## [WORK ITEM]
Across the listing below, count the lines containing "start". Give nothing but the number.

## [RECORDED DATA]
-*-*-

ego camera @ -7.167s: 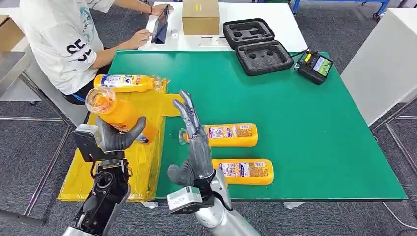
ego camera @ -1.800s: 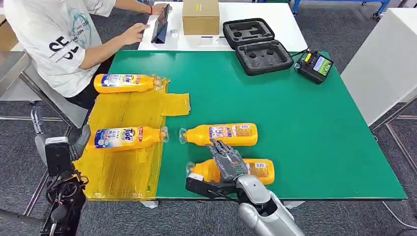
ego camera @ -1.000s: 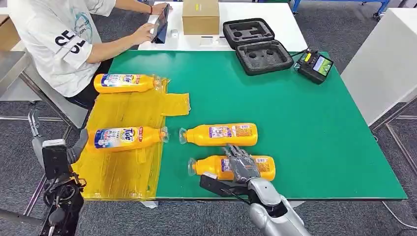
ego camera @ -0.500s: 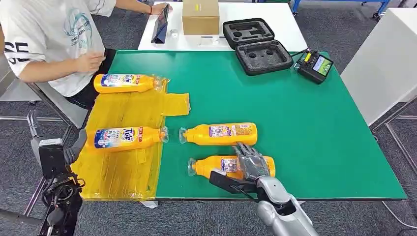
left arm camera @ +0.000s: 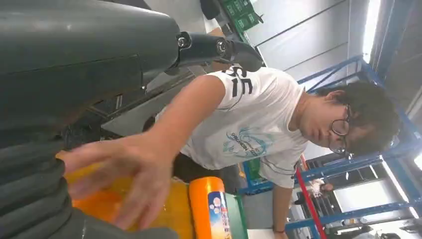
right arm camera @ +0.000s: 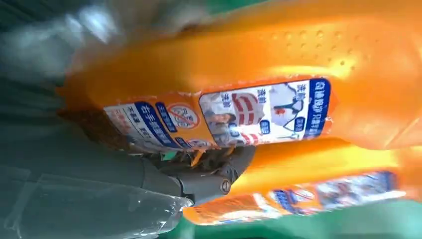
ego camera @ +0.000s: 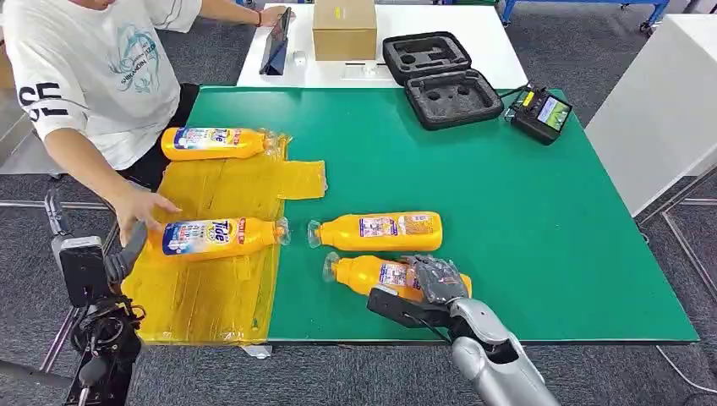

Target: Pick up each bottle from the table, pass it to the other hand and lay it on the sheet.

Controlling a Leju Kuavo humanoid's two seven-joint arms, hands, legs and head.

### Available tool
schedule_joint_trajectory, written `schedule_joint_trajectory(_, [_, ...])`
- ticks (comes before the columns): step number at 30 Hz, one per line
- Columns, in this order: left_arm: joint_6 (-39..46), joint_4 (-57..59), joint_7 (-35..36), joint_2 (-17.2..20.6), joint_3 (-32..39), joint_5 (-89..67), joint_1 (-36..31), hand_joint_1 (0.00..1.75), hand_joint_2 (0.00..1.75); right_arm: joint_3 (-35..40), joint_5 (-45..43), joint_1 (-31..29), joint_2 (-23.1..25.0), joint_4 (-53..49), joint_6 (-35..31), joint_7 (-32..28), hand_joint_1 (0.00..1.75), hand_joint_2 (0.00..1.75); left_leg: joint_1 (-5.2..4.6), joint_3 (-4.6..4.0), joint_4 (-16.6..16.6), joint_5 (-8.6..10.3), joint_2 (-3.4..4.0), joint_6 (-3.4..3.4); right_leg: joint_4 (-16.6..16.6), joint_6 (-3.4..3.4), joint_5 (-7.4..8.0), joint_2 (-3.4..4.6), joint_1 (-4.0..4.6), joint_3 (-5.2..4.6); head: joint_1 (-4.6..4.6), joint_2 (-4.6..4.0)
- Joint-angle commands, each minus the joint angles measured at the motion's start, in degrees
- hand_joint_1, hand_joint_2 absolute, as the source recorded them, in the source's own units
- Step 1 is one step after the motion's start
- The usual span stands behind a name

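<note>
Changes first: half a second back the person's (ego camera: 93, 76) arm was pulled in near the far bottle; now we see their hand (ego camera: 142, 210) reaching down to the base of the middle bottle (ego camera: 218, 237) on the yellow sheet (ego camera: 216, 296). The left wrist view shows that same hand (left arm camera: 124, 169) spread in front of an orange bottle (left arm camera: 209, 209).

Nearest bottle (ego camera: 380, 274) has tilted and shifted since then, cap end now swung toward the bottle beside it (ego camera: 380, 231). Our right hand (ego camera: 433, 281) is wrapped around its base end, holding it at the near edge of the green worktop (ego camera: 524, 245). In the right wrist view, fingers (right arm camera: 209, 172) sit under the labelled body (right arm camera: 278, 59).

Left hand (ego camera: 110, 262) hangs off the worktop's left side, beside the sheet; we cannot tell how its fingers lie.

Fourth bottle (ego camera: 213, 142) lies at the sheet's far end.

Writing: "Tide" on both sheet bottles' blue and white labels. The right wrist view shows label text in Chinese, too small for us to read. Shirt sleeve reads "SE".
</note>
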Motion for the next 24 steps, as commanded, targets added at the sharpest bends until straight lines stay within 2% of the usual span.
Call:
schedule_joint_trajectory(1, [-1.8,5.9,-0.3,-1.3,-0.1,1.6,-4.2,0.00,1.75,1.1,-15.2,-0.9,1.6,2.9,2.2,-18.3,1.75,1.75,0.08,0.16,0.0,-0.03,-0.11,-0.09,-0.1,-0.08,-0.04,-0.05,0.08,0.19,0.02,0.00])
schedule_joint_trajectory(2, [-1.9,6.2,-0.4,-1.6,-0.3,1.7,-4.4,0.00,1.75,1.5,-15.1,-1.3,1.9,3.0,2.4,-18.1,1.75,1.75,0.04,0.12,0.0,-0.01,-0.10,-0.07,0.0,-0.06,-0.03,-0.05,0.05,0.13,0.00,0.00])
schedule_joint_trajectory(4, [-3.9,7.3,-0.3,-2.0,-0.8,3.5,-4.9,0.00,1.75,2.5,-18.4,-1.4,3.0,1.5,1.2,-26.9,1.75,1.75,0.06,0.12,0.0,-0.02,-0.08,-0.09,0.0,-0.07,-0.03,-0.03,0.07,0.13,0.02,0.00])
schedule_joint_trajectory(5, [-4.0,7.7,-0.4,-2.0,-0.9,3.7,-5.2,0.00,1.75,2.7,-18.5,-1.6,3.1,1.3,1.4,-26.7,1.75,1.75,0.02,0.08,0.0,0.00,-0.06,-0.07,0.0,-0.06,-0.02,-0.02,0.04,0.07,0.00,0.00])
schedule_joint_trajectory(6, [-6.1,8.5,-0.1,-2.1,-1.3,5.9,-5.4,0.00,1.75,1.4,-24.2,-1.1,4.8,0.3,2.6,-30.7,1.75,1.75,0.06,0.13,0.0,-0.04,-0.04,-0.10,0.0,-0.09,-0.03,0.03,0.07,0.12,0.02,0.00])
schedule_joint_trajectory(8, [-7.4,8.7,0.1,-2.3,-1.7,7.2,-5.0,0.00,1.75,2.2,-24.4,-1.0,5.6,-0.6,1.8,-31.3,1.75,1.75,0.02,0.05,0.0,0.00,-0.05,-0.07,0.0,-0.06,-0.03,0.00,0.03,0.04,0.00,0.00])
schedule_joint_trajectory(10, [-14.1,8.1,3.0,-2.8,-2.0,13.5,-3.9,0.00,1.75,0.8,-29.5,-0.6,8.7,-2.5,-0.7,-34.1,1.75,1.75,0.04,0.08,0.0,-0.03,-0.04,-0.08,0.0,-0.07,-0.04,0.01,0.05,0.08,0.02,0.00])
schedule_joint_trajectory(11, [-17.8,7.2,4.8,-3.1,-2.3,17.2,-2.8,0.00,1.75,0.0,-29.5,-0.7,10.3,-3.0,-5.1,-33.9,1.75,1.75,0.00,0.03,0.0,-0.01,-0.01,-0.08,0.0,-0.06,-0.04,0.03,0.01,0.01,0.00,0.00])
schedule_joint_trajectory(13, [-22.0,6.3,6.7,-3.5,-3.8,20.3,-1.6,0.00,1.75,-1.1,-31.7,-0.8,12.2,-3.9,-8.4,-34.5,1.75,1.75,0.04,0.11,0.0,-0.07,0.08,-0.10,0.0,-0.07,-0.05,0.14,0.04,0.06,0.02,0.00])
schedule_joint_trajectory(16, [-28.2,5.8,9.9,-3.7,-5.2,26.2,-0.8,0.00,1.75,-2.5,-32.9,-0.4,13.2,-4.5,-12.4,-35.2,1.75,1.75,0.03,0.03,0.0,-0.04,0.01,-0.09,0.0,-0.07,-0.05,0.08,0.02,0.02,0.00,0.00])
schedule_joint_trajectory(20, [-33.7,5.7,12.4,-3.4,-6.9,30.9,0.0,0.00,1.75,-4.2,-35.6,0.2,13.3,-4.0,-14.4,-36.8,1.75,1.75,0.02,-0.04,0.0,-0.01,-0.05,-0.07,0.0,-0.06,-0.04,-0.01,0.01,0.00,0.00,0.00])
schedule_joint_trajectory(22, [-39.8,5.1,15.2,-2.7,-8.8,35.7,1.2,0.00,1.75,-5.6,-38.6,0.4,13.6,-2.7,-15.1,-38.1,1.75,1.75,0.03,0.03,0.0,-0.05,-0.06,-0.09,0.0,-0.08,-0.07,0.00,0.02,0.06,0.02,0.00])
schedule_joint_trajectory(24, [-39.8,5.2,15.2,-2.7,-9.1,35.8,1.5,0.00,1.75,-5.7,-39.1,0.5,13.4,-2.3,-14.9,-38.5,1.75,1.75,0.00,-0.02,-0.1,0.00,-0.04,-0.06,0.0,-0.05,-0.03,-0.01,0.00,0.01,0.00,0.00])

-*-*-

## [TASK RESULT]
2